Uma vez PMN são estimuladas, o método descrito neste documento permite a rápida e efficient purificação dos núcleos e para a detecção, nesses núcleos de NF-kB por meio de imunofluorescência e análise de citometria de fluxo. Depois de PMN estimulação de determinados receptores, NF-kB, no citoplasma é libertado a partir do seu inibidor IkB e, em seguida, para dentro do núcleo traslocated (Figura 1B). Assim, o nível de activação de NF-kB é determinada pela quantidade de NF-kB presente no núcleo. Uma vez que este método pode detectar e medir a quantidade de NF-kB nos núcleos, pode facilmente determinar a activação deste factor nuclear. O método pode, de um modo semelhante detectar a activação de outros factores nucleares, quando a sua activação está associada a alterações nos níveis nucleares. A activação de factores de alterações nucleares pode ser devido a alterações na quantidade de fator presente no núcleo, como é o caso de NF-kB, ou alterações, tais como fosforilação, na estrutura molecular do factor, como é o caso para Elk-1. Este método pode ser usado para detectar changes de níveis nucleares de qualquer molécula para a qual um anticorpo específico está disponível.

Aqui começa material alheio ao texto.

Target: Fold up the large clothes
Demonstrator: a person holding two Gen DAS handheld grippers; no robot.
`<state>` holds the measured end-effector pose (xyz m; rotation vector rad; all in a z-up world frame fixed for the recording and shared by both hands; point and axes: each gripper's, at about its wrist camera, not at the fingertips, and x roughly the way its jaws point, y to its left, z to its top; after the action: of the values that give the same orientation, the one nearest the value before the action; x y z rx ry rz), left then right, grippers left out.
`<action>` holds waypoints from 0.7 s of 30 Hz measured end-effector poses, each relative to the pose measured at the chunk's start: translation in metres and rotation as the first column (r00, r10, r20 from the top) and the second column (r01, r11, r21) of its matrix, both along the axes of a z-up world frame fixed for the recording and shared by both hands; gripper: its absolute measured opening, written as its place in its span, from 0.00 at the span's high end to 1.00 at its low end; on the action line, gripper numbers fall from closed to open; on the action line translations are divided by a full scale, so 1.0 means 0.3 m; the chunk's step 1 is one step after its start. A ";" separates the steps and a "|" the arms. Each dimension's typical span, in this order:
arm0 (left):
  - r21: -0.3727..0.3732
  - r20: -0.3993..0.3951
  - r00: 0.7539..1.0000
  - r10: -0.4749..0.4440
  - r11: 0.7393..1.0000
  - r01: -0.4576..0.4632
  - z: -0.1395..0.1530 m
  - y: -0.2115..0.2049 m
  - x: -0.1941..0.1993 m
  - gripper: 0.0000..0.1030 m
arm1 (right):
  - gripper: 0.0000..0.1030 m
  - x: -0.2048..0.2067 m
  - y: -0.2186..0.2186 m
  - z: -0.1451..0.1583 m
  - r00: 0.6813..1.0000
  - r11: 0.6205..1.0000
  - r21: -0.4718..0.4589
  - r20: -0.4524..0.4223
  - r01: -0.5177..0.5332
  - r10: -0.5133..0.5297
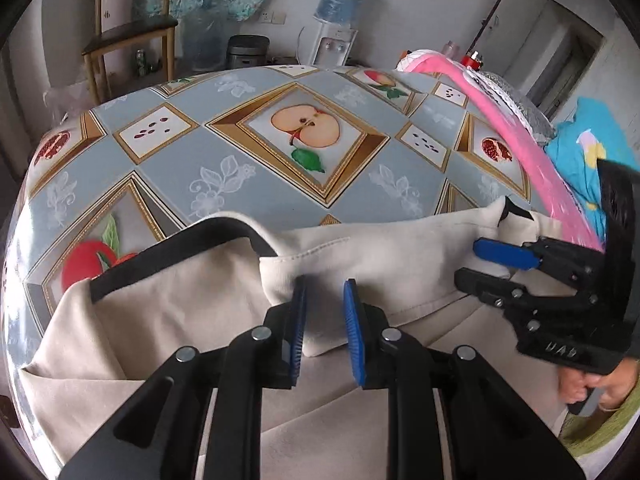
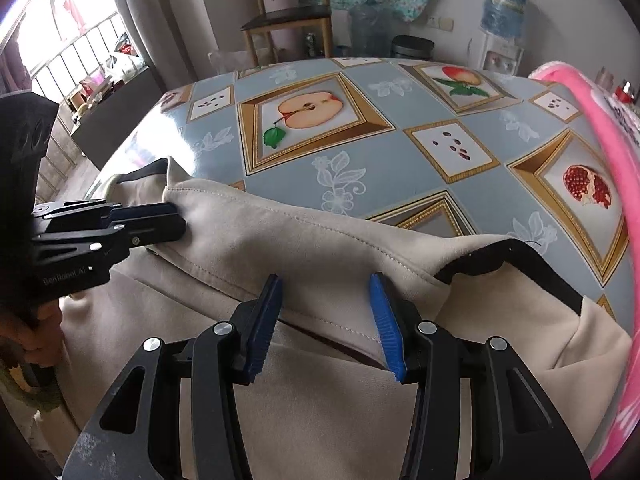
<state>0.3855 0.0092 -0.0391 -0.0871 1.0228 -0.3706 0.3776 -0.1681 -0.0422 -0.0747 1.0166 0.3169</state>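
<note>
Fruit-printed oilcloth covers the bench (image 1: 248, 184), and a beige garment with black trim (image 1: 192, 304) lies across its near edge, partly folded over itself. My left claw (image 1: 325, 320) has a narrow gap between its blue pads, with a fold of the cloth lying in that gap; whether it is pinched I cannot tell. My right claw (image 2: 326, 320) stands wider, its pads straddling the stitched hem. A pink-rimmed basket (image 2: 600, 120) sits at the bench's right side

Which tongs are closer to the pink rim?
Right. The right tongs sit on the cloth just beside the pink rim; the left tongs grip the cloth farther away.
</note>
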 end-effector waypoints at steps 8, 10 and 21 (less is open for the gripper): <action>-0.030 -0.016 0.999 0.028 0.999 -0.029 -0.002 0.019 -0.001 0.81 | 0.56 -0.013 -0.011 0.007 0.999 0.999 -0.029 -0.024 0.028 -0.029; -0.065 -0.045 0.996 0.073 0.995 -0.076 0.018 0.042 -0.015 0.79 | 0.52 -0.037 -0.021 0.047 0.999 0.999 -0.010 -0.021 0.047 -0.048; -0.075 0.009 0.997 0.071 0.995 -0.071 0.259 0.103 -0.342 0.44 | 0.10 -0.439 -0.100 0.301 0.989 0.983 0.136 0.063 0.127 -0.136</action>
<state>0.2828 0.0401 0.0385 -0.1884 0.9920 -0.3444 0.2460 -0.1979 0.0481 0.0997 0.9220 0.2579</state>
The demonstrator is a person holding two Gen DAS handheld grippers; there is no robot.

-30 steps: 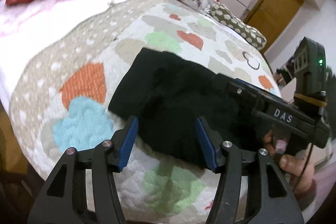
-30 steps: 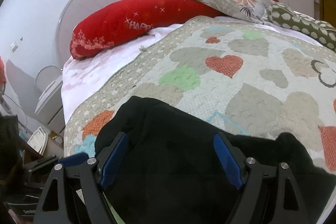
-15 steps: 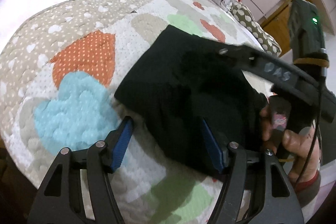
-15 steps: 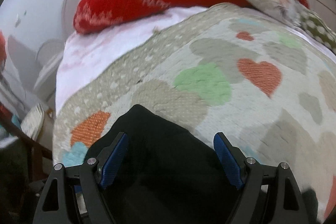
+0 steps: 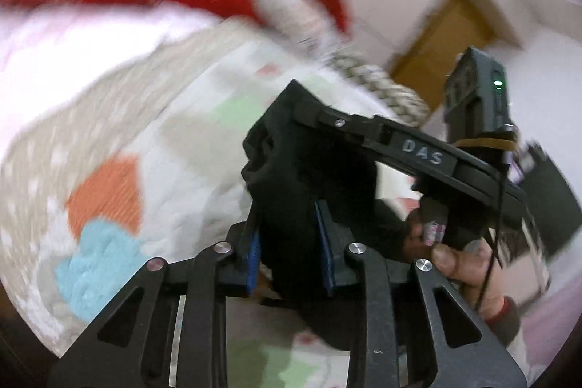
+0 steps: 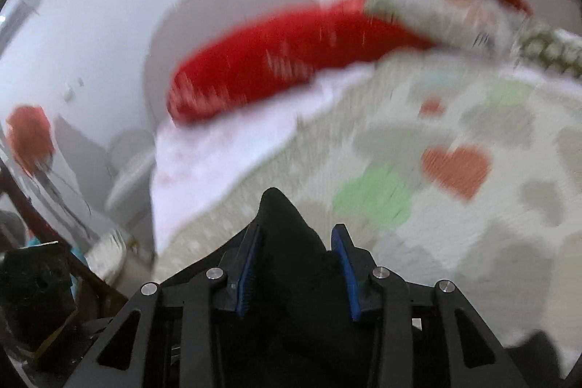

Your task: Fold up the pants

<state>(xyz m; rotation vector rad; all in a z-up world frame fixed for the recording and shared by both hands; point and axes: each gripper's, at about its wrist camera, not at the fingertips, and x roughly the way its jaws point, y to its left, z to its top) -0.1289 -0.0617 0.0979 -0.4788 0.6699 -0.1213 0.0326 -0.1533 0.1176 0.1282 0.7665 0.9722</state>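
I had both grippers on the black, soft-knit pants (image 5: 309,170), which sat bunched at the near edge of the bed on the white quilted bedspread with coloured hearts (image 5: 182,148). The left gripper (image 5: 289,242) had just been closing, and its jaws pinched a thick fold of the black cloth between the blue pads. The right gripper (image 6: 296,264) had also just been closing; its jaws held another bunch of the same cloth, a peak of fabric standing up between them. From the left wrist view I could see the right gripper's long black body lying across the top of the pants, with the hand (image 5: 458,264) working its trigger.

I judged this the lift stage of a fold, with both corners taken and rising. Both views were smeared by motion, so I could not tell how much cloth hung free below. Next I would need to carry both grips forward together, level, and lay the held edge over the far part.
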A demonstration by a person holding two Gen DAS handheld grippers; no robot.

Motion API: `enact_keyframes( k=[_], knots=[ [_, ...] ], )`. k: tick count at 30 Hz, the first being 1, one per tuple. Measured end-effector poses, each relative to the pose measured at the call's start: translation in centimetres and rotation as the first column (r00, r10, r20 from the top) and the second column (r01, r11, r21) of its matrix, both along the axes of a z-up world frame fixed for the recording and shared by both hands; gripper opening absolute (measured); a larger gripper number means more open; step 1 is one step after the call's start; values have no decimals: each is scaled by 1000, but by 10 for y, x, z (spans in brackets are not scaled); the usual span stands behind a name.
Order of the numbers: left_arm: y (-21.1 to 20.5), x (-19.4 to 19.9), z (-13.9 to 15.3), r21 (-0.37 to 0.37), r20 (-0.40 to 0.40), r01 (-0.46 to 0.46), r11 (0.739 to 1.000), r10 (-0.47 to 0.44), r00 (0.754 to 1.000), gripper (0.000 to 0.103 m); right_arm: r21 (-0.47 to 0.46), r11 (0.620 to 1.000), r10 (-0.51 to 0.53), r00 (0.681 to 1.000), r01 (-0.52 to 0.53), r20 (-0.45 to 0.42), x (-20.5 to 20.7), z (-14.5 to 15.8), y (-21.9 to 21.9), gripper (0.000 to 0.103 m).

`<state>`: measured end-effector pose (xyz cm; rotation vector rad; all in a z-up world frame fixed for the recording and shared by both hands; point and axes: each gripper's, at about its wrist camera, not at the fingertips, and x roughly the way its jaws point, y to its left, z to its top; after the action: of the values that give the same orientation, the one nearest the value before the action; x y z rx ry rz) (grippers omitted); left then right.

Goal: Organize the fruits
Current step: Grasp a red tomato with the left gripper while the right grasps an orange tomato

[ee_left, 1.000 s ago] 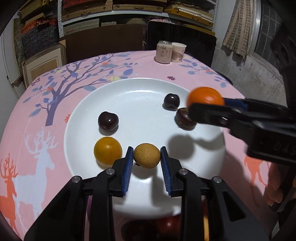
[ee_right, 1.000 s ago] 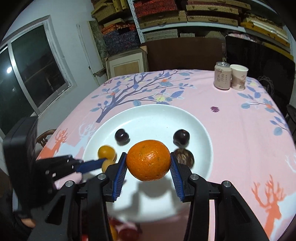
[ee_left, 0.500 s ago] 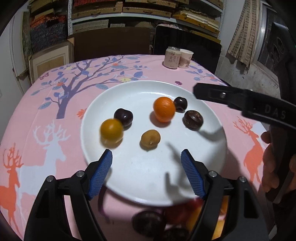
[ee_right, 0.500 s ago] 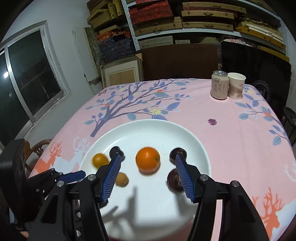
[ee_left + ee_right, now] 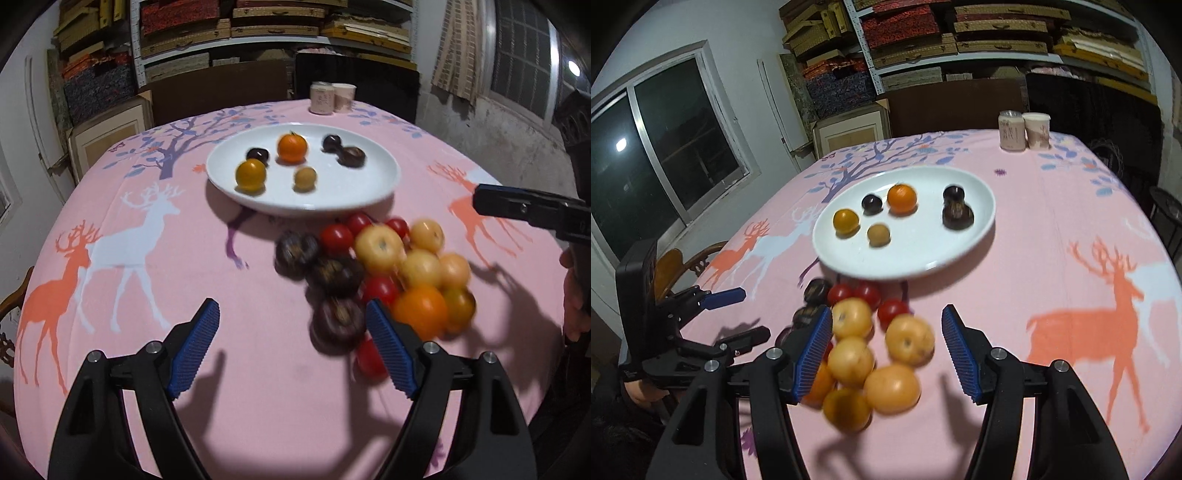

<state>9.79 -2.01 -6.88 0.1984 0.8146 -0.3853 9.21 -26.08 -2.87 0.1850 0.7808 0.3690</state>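
A white plate (image 5: 373, 184) (image 5: 979, 236) holds several fruits: an orange (image 5: 292, 148) (image 5: 902, 198), a yellow fruit (image 5: 251, 174) (image 5: 846, 220), a small tan fruit (image 5: 305, 178) (image 5: 878, 234) and dark fruits (image 5: 351, 156) (image 5: 956, 216). A pile of loose fruit (image 5: 380, 273) (image 5: 871, 354) lies on the pink cloth in front of the plate: red tomatoes, yellow fruits, dark fruits, an orange one. My left gripper (image 5: 291, 343) is open and empty, left of the pile. My right gripper (image 5: 886, 350) is open and empty, above the pile's yellow fruits.
A can (image 5: 322, 98) (image 5: 1011, 130) and a paper cup (image 5: 344, 97) (image 5: 1037, 129) stand at the table's far edge. A wooden chair (image 5: 683, 262) is at the left edge. Shelves with boxes fill the back wall.
The right gripper let go of the orange onto the plate and the left let go of the tan fruit. Both grippers opened and drew back toward the loose pile.
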Motion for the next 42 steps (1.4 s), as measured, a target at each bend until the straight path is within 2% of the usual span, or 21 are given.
enact_keyframes(
  k=[3, 7, 11, 15, 19, 24, 30, 34, 42],
  knots=[
    [-8, -15, -12, 16, -28, 34, 999, -34, 999, 65, 19, 1000, -15, 1000, 15, -20, -15, -12, -1, 62],
    [-14, -21, -9, 9, -20, 17, 1000, -17, 1000, 57, 31, 999, -27, 999, 28, -42, -25, -20, -1, 62],
    [-24, -34, -4, 13, -6, 52, 999, -52, 999, 56, 29, 999, -24, 999, 25, -31, -35, -19, 0, 62],
    [-32, -36, -10, 19, -27, 76, 997, -76, 997, 56, 37, 999, -24, 999, 25, -31, -42, -19, -3, 62],
    [-44, -32, -31, 54, -81, 102, 993, -98, 992, 34, 45, 999, -21, 999, 23, -42, -43, -23, -4, 62],
    [-42, -29, -32, 28, -69, 84, 996, -82, 994, 28, 44, 999, -7, 998, 10, -58, -43, -31, -3, 62],
    [-30, -35, -22, -11, -33, 59, 998, -59, 998, 28, 13, 998, 67, 997, -66, -32, -57, -36, 13, 62],
    [-19, -38, -13, -31, -17, 43, 999, -44, 999, 28, -16, 994, 111, 993, -111, -44, -60, -40, 31, 62],
    [-11, -41, -16, -53, -40, 34, 998, -36, 999, 28, -112, 989, 88, 994, -94, -62, -50, -51, 52, 60]
  ],
)
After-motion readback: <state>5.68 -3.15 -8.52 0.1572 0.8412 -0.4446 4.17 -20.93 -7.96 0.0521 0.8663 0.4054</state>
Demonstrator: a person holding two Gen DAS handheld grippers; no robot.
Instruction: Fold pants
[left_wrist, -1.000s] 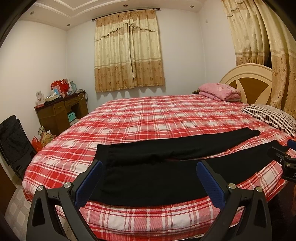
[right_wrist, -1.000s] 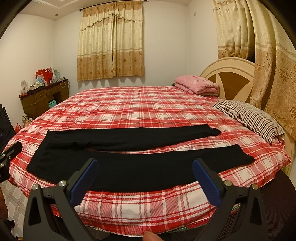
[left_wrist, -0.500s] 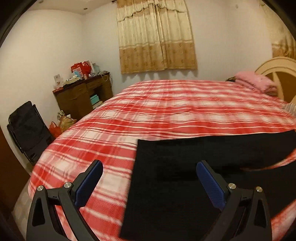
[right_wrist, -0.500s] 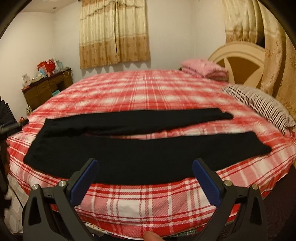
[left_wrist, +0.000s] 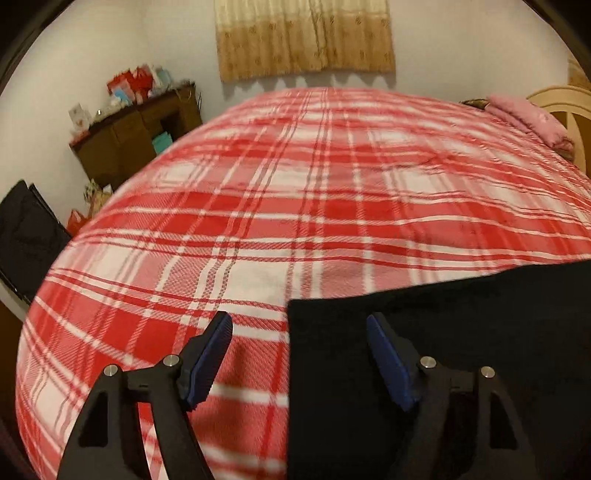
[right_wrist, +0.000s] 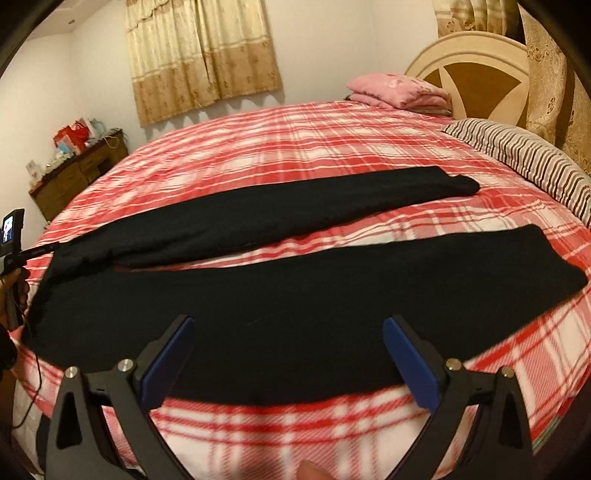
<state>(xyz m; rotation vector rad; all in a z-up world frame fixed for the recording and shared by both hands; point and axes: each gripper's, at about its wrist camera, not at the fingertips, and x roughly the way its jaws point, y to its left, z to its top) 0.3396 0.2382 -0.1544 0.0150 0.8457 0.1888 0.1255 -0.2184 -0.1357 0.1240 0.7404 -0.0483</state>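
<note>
Left gripper (left_wrist: 299, 328) closing astride pants (left_wrist: 443, 332) waistband corner; right gripper (right_wrist: 288, 332) spread, empty.

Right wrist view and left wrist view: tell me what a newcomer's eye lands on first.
First, the black pants spread flat with legs apart across the near side of the red plaid bedspread. Next, the open right gripper over the nearer leg, and the left gripper, jaws closing, straddling the waist edge without pinching it. Behind, a striped pillow and folded pink blanket lie by the headboard.
</note>
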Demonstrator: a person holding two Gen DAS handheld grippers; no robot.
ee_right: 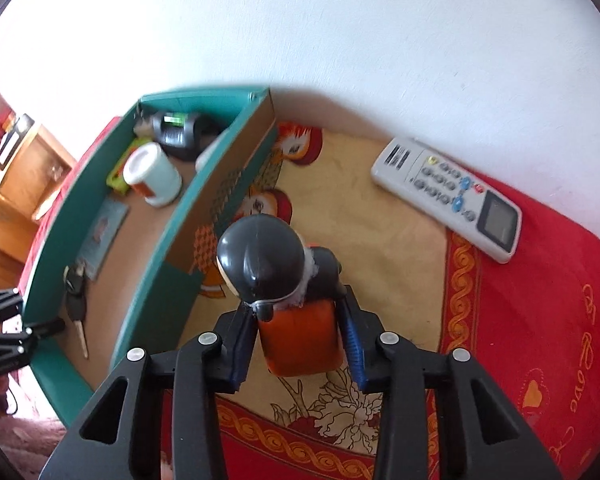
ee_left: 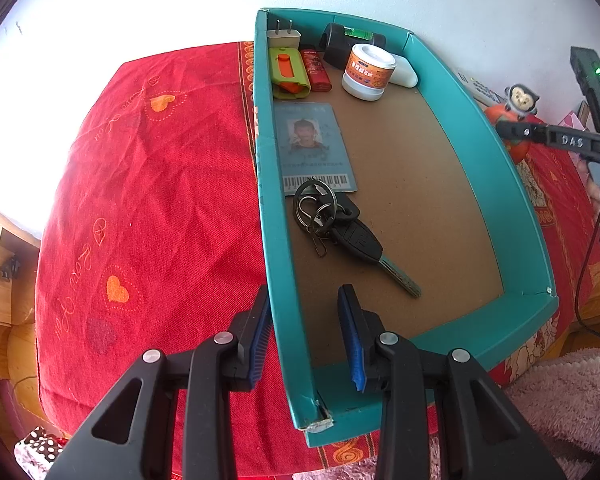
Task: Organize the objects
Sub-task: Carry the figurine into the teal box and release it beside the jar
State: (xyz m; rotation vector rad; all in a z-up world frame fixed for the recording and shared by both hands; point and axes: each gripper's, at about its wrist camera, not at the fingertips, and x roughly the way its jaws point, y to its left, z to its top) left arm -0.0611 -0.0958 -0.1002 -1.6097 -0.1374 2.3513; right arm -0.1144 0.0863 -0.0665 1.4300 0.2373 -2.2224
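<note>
- We see the red cloth (ee_left: pixel 152 184) covering the bed, against a white wall.
- The teal box (ee_left: pixel 480 128) lies on it and holds a card, keys (ee_left: pixel 342 228), a white jar (ee_left: pixel 366 72) and small items.
- Our left tongs (ee_left: pixel 304 328) pinch the box's near side wall.
- Our right tongs (ee_right: pixel 300 340) grip the orange figurine (ee_right: pixel 300 340), just beside the box.
- A remote (ee_right: pixel 448 196) lies apart, near the wall.

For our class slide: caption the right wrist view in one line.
Right gripper fingers around an orange figurine beside the teal tray, remote behind.
</note>
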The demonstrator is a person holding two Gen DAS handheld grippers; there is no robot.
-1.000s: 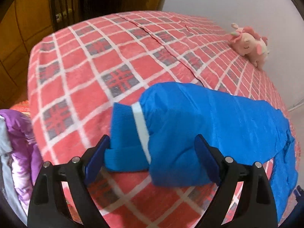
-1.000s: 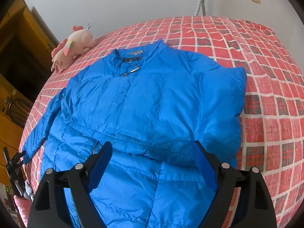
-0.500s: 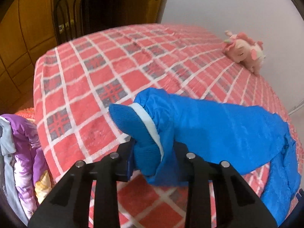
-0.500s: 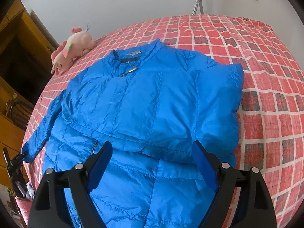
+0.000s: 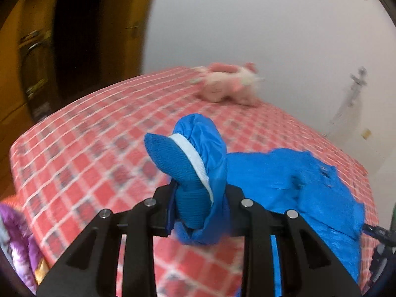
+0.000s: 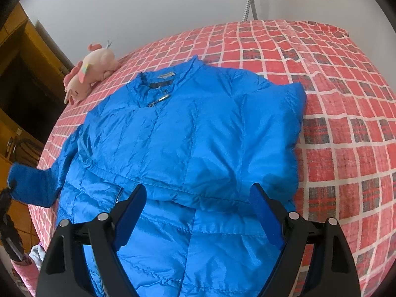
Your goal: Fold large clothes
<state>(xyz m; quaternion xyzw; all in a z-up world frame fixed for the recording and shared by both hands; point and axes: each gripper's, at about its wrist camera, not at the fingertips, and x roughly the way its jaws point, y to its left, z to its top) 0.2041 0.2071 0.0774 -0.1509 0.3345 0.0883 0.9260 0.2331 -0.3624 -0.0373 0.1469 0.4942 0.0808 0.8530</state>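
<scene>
Blue puffer jacket (image 6: 188,143) lies face up on the bed (image 6: 346,113), collar toward the wall, and it is the only garment spread out there. You have one sleeve cuff (image 5: 190,188) pinched in your left gripper (image 5: 198,205): its jaws are pressed onto the ribbed knit cuff, which bulges up between them with a white band at its edge. The sleeve (image 5: 284,180) runs from the cuff, lifted clear of the red, white and grey checked bedcover, back toward the jacket body. From your right wrist view the same raised cuff shows at the bed's left edge.

Your right gripper (image 6: 198,210) hangs above the lower front of the jacket with its jaws spread wide and nothing between them; whether the tips touch the fabric cannot be told.

A small label sits inside the collar (image 6: 165,75), but its writing is too small to read. One metal zip pull (image 6: 158,100) lies just below the collar. One pink plush toy (image 6: 89,74) rests on the bed near the wall, apart from the jacket.
</scene>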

Este método produz uma população de núcleos de puro de uma maneira simples e rápida. As células são congeladas e lisadas em tampão hipotónico, que rompeu as células abertas e deixa os núcleos intactos. PMN intacta ou núcleos isolado geralmente aparecem como duas populações distintas em citometria de fluxo dot-plot. As células e os núcleos podem ser analisadas de forma independente através da criação de diferentes portas de células intactas, e para núcleos isolados. Numa amostra de células intactas de um portão é criado em torno da área onde a maioria das células aparecem. De modo semelhante, com uma amostra de núcleos de um portão é criado em torno da área onde a maior parte núcleos aparecer. Normalmente estes dois portões estão em lugares diferentes do gráfico ponto-enredo. As partículas que são, por vezes detectados fora destas portas, são geralmente células ou detritos núcleos, e são deixados de fora da análise. Se as portas das células e núcleos se sobrepõem, isso normalmente significa que a preparação núcleos não é cleum. A análise desta preparação de núcleos não é de confiança, e que é melhor para repetir o procedimento com buffers frescas.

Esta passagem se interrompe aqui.